Yes, rsync uses a lot of memory. The majority of the memory is used to hold the list of files being transferred. This takes about 100 bytes per file, so if you are transferring 800,000 files then rsync will consume about 80M of memory. It will be higher if you use -H or --delete.

To fix this requires a major rewrite of rsync, which my or may not happen.


out of memory

The usual reason for "out of memory" when running rsync is that you are transferring a _very_ large number of files. The size of the files doesn't matter, only the total number of files.

As a rule of thumb you should expect rsync to consume about 100 bytes per file in the file list. This happens because rsync builds a internal file list structure containing all the vital details of each file. rsync needs to hold structure in memory because it is being constantly traversed.

A future version of rsync could be built with an improved protocol that transfers files in a more incremental fashion, which would require a lot less memory. Unfortunately, such an rsync does not yet exist.


rsync through a firewall

If you have a setup where there is no way to directly connect two systems for an rsync transfer, there are several ways to use the firewall system to act as an intermediary in the transfer.

Method 1

Use your remote shell (e.g. ssh) to access the middle system and have it use a remote shell to hop over to the actual target system.

To effect this extra hop, you'll need to make sure that the remote-shell connection from the middle system to the target system does not involve any tty-based user interaction (such as prompting for a password) because there is no way for the middle system to access the local user's tty.

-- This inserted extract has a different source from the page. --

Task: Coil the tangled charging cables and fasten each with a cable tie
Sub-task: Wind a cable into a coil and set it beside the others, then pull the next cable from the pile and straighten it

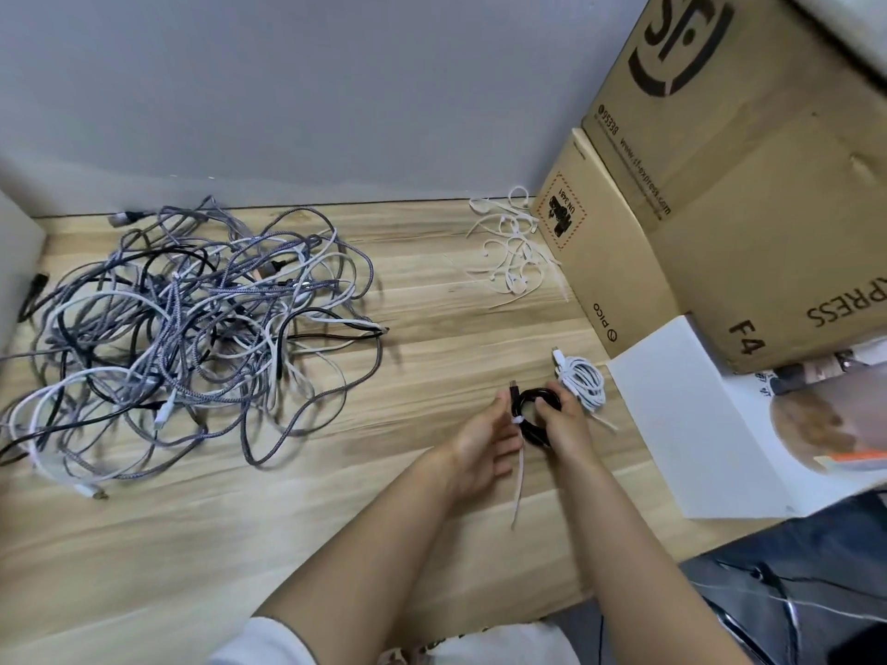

One way that works for both rsh and ssh is to enable host-based authentication, which would allow all connections from the middle system to the target system to succeed (when the username remains the same). However, this may not be a desirable setup.

Another method that works with ssh (and is also very safe) is to setup an ssh key (see the ssh-key manpage) and ensure that ssh-agent forwarding is turned on (e.g. "ForwardAgent yes"). You would put the public version of your key onto the middle and target systems, and the private key on your local system (which I recommend you encrypt). With this setup, a series of ssh connections that starts from the system where your private key is available will auto-authorize (after the pass-phrase prompt on the first system).

You should then test that a series of ssh connections works without multiple prompts by running a command like this (put in the real "middle" and "target" hostnames, of course):

ssh middle ssh target uptime

If you get a password/passphrase prompt to get into the middle system that's fine, but the extra hop needs to occur without any extra user interaction.

Once that's done, you can do an rsync copy like this:

rsync -av -e "ssh middle ssh" target:/source/ /dest/

Method 2

Assuming you're using ssh as your remote shell, you can configure ssh to use a proxy command to get to the remote host you're interested in reaching. Doing this will allow the multi-hop connection to work with rsync, even if both hosts prompt for a password -- this is because both ssh connections originate from the localhost, and thus both instances of ssh have access to the local console to use for an out-of-band password prompt.

Here is an example config for your ~/.ssh/config file (substitute "target", "target_user", and "middle" as appropriate):

Host target
  ProxyCommand nohup ssh middle nc -w1 %h %p
  User target_user

This proxy setup uses ssh to login to the firewall system ("middle") and uses nc (netcat) to connect to the target host (%h) using the target port number (%p). The use of "nohup" silences a warning at the end of the run, and the "-w1" option tells nc to shut down when the connection closes.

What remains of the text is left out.